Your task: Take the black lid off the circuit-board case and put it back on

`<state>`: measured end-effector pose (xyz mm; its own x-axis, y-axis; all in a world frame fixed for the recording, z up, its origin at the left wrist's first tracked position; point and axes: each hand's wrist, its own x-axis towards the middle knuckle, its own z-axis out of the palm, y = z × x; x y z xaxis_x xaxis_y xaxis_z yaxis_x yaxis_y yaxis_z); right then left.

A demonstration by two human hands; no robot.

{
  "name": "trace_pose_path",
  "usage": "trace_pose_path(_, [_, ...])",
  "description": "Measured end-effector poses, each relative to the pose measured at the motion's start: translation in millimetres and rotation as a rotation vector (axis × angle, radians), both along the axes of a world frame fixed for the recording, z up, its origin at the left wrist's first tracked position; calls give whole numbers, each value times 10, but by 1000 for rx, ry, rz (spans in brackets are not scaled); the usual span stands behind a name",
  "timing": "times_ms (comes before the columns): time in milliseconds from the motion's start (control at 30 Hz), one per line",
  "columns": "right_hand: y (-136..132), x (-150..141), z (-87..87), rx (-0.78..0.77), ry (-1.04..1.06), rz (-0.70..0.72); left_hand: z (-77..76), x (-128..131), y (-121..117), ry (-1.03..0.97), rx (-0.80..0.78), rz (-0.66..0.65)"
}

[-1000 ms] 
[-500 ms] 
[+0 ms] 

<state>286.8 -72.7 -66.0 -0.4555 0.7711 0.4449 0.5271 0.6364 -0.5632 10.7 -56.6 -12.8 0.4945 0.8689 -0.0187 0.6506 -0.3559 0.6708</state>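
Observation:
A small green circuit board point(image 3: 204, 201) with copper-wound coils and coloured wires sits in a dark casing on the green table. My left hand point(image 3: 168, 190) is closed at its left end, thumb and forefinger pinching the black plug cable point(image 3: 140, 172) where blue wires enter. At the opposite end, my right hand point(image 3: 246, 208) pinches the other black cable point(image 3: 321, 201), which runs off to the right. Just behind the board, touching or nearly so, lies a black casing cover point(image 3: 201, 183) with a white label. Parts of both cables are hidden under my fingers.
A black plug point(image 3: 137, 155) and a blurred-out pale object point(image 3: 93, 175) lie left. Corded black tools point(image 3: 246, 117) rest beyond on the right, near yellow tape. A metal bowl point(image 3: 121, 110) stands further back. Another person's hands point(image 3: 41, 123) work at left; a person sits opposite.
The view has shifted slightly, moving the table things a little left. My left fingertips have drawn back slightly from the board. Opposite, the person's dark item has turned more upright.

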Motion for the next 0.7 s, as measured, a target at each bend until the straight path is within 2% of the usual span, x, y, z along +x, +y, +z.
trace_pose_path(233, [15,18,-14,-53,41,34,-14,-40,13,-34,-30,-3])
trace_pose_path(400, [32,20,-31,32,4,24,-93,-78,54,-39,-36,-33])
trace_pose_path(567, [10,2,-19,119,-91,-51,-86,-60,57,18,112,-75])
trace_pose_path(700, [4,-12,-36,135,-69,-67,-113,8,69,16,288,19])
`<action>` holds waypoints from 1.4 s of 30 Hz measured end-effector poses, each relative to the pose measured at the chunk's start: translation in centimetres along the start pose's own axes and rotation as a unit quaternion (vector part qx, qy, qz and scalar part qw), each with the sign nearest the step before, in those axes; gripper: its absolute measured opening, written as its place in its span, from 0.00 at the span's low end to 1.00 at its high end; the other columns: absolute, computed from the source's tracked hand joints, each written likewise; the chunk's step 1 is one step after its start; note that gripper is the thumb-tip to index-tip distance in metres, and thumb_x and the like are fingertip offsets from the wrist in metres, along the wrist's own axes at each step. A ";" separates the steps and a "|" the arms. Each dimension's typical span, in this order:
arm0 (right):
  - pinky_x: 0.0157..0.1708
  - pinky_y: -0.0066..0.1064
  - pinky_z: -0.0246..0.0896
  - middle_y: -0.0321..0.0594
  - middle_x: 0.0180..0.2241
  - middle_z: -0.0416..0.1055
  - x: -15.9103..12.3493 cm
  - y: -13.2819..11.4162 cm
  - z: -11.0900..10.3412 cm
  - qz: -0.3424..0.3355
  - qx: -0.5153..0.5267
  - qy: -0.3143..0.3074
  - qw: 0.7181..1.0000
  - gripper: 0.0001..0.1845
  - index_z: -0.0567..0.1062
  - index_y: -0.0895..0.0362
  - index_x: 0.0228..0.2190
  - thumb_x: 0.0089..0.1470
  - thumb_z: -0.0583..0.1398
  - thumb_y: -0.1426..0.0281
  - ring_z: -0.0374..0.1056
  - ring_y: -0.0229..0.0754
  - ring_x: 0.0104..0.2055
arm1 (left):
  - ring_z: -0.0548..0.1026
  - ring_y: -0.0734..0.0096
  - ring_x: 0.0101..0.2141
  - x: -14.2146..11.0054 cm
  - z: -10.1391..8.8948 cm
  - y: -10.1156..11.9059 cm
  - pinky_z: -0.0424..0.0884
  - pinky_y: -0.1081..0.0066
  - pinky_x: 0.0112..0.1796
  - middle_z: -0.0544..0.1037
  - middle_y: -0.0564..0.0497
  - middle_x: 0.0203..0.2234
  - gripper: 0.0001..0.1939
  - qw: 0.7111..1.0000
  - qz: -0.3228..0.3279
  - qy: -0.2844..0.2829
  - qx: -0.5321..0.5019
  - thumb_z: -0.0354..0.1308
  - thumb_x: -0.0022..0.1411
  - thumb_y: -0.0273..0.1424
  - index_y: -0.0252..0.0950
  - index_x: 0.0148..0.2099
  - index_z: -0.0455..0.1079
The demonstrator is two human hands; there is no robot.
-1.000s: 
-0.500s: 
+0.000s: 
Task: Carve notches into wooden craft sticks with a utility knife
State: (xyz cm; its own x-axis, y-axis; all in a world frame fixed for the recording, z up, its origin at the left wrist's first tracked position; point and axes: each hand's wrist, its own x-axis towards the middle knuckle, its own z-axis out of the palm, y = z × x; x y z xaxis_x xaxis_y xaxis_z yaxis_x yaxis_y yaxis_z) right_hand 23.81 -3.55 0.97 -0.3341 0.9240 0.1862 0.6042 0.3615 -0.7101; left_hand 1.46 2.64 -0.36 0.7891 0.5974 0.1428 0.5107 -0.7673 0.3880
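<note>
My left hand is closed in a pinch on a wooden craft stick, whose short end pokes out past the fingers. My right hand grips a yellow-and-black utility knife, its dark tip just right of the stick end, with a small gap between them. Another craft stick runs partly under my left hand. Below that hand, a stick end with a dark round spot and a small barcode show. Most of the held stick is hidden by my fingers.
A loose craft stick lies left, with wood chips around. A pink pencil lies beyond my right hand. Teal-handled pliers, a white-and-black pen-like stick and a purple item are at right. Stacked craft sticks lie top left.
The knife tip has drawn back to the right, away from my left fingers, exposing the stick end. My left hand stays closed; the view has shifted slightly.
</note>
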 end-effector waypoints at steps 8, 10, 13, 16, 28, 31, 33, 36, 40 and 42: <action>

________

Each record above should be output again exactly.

• [RESULT]:
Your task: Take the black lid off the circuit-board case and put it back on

`<state>`: measured end-effector pose (xyz mm; its own x-axis, y-axis; all in a world frame fixed for the recording, z up, its origin at the left wrist's first tracked position; point and axes: each hand's wrist, its own x-axis towards the middle knuckle, its own z-axis out of the palm, y = z × x; x y z xaxis_x xaxis_y xaxis_z yaxis_x yaxis_y yaxis_z); right then left.

A demonstration by two human hands; no robot.

{
  "name": "trace_pose_path",
  "usage": "trace_pose_path(_, [_, ...])",
  "description": "Measured end-effector poses, each relative to the pose measured at the motion's start: translation in millimetres and rotation as a rotation vector (axis × angle, radians), both along the axes of a world frame fixed for the recording, z up, its origin at the left wrist's first tracked position; calls give whole numbers, each value times 10, but by 1000 for rx, ry, rz (spans in brackets are not scaled); the usual span stands behind a name",
  "timing": "times_ms (comes before the columns): time in milliseconds from the motion's start (control at 30 Hz), one per line",
  "columns": "right_hand: y (-136..132), x (-150..141), z (-87..87), rx (-0.78..0.77), ry (-1.04..1.06), rz (-0.70..0.72); left_hand: z (-77..76), x (-128..131), y (-121..117), ry (-1.03..0.97), rx (-0.80..0.78), rz (-0.66..0.65)"
}

[-1000 ms] 
[-500 ms] 
[+0 ms] 

<state>286.8 -72.7 -66.0 -0.4555 0.7711 0.4449 0.5271 0.6364 -0.5632 10.7 -56.6 -12.8 0.4945 0.8689 -0.0187 0.6506 -0.3559 0.6708</state>
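Observation:
A small green circuit board point(image 3: 204, 201) with copper-wound coils and coloured wires sits in a dark casing on the green table. My left hand point(image 3: 168, 190) is closed at its left end, thumb and forefinger pinching the black plug cable point(image 3: 140, 172) where blue wires enter. At the opposite end, my right hand point(image 3: 246, 208) pinches the other black cable point(image 3: 321, 201), which runs off to the right. Just behind the board, touching or nearly so, lies a black casing cover point(image 3: 201, 183) with a white label. Parts of both cables are hidden under my fingers.
A black plug point(image 3: 137, 155) and a blurred-out pale object point(image 3: 93, 175) lie left. Corded black tools point(image 3: 246, 117) rest beyond on the right, near yellow tape. A metal bowl point(image 3: 121, 110) stands further back. Another person's hands point(image 3: 41, 123) work at left; a person sits opposite.
The view has shifted slightly, moving the table things a little left. My left fingertips have drawn back slightly from the board. Opposite, the person's dark item has turned more upright.
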
Motion for the next 0.7 s, as measured, a target at each bend until the straight path is within 2% of the usual span, x, y, z along +x, +y, +z.
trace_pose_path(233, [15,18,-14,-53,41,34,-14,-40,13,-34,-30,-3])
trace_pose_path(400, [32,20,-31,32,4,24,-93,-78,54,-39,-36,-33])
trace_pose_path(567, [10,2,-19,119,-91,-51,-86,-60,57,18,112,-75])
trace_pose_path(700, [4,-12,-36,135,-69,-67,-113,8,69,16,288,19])
`<action>` holds waypoints from 1.4 s of 30 Hz measured end-effector poses, each relative to the pose measured at the chunk's start: translation in centimetres along the start pose's own axes and rotation as a unit quaternion (vector part qx, qy, qz and scalar part qw), each with the sign nearest the step before, in those axes; gripper: its absolute measured opening, written as its place in its span, from 0.00 at the span's low end to 1.00 at its high end; the other columns: absolute, computed from the source's tracked hand joints, each written likewise; the chunk's step 1 is one step after its start; note that gripper is the thumb-tip to index-tip distance in metres, and thumb_x and the like are fingertip offsets from the wrist in metres, along the wrist's own axes at each step. A ";" separates the steps and a "|" the arms. Each dimension's typical span, in this order:
arm0 (right):
  - pinky_x: 0.0157..0.1708
  - pinky_y: -0.0066..0.1064
  - pinky_z: -0.0246..0.0896
  - middle_y: -0.0321..0.0594
  - middle_x: 0.0180..0.2241
  - middle_z: -0.0416..0.1055
  - x: -15.9103..12.3493 cm
  - y: -13.2819..11.4162 cm
  - z: -11.0900..10.3412 cm
  - qz: -0.3424..0.3355
  - qx: -0.5153..0.5267
  - qy: -0.3143..0.3074
  - qw: 0.7181..1.0000
  - gripper: 0.0001..0.1845
  - index_z: -0.0567..0.1062
  - index_y: -0.0895..0.0362
  - index_x: 0.0228..0.2190
  - thumb_x: 0.0089..0.1470
  - thumb_z: -0.0583..0.1398
  - thumb_y: -0.1426..0.0281
  - ring_z: -0.0374..0.1056
  - ring_y: -0.0229..0.0754
  - ring_x: 0.0104..0.2055
arm1 (left):
  - ring_z: -0.0548..0.1026
  - ring_y: -0.0734..0.0096
  - ring_x: 0.0101..0.2141
  - x: -14.2146..11.0054 cm
  - z: -10.1391..8.8948 cm
  - y: -10.1156..11.9059 cm
  - pinky_z: -0.0424..0.0884
  - pinky_y: -0.1081..0.0066
  - pinky_x: 0.0112..0.1796
  - middle_z: -0.0544..0.1037
  - middle_y: -0.0564..0.0497
  - middle_x: 0.0203..0.2234
  - gripper: 0.0001..0.1939
  - qw: 0.7111..1.0000
  - qz: -0.3228..0.3279
  - qy: -0.2844..0.2829
  - qx: -0.5321..0.5019
  - thumb_z: -0.0354..0.1308
  - thumb_x: -0.0022..0.1411
  - thumb_y: -0.0273..0.1424
  - index_y: -0.0252..0.0950
  - index_x: 0.0148..0.2099
  - index_z: -0.0455..0.1079
The demonstrator is two human hands; there is no robot.
-1.000s: 
-0.500s: 
+0.000s: 
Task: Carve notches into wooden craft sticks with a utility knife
State: (xyz cm; its own x-axis, y-axis; all in a world frame fixed for the recording, z up, its origin at the left wrist's first tracked position; point and axes: each hand's wrist, its own x-axis towards the middle knuckle, its own z-axis out of the palm, y = z × x; x y z xaxis_x xaxis_y xaxis_z yaxis_x yaxis_y yaxis_z) right_hand 23.81 -3.55 0.97 -0.3341 0.9240 0.1862 0.6042 0.3615 -0.7101; left_hand 1.46 2.64 -0.36 0.7891 0.5974 0.1428 0.5107 -0.7673 0.3880
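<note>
My left hand is closed in a pinch on a wooden craft stick, whose short end pokes out past the fingers. My right hand grips a yellow-and-black utility knife, its dark tip just right of the stick end, with a small gap between them. Another craft stick runs partly under my left hand. Below that hand, a stick end with a dark round spot and a small barcode show. Most of the held stick is hidden by my fingers.
A loose craft stick lies left, with wood chips around. A pink pencil lies beyond my right hand. Teal-handled pliers, a white-and-black pen-like stick and a purple item are at right. Stacked craft sticks lie top left.
The knife tip has drawn back to the right, away from my left fingers, exposing the stick end. My left hand stays closed; the view has shifted slightly.
</note>
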 end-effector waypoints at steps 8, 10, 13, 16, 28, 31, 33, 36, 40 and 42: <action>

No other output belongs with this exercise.